To do: Please restate, word for word, the lines below that begin at the one with "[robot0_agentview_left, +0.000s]" and end at the one with "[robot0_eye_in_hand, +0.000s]". Leave out all other lines.

------------------------------

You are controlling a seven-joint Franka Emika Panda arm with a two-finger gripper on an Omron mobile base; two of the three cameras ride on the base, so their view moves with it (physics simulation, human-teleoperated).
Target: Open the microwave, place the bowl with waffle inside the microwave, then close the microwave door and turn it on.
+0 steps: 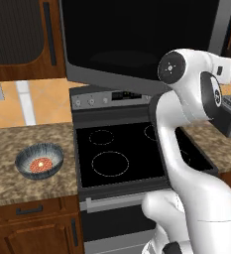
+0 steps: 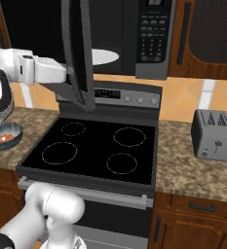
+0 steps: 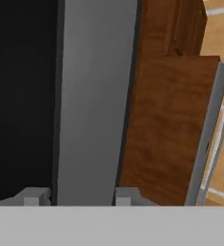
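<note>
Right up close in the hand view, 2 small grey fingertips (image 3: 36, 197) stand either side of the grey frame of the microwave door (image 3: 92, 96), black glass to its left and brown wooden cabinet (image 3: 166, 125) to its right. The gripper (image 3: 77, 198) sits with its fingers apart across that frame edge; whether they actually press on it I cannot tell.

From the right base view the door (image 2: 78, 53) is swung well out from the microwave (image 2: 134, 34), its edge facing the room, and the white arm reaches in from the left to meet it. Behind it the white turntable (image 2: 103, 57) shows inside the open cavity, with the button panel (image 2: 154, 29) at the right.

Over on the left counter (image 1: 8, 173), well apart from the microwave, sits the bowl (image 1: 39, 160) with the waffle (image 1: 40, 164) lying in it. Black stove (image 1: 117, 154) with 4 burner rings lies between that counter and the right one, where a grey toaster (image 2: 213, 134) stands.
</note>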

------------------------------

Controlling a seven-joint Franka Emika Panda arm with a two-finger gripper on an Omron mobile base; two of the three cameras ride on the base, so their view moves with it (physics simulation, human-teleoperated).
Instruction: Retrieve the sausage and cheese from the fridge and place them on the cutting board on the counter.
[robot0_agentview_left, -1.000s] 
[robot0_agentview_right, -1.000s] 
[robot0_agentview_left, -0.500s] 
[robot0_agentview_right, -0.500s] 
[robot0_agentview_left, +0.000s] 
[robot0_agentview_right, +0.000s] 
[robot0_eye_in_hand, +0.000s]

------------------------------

Solution to this problem:
[robot0_agentview_left, +0.000s] 
[robot0_agentview_right, +0.000s] 
[robot0_eye_in_hand, +0.000s]

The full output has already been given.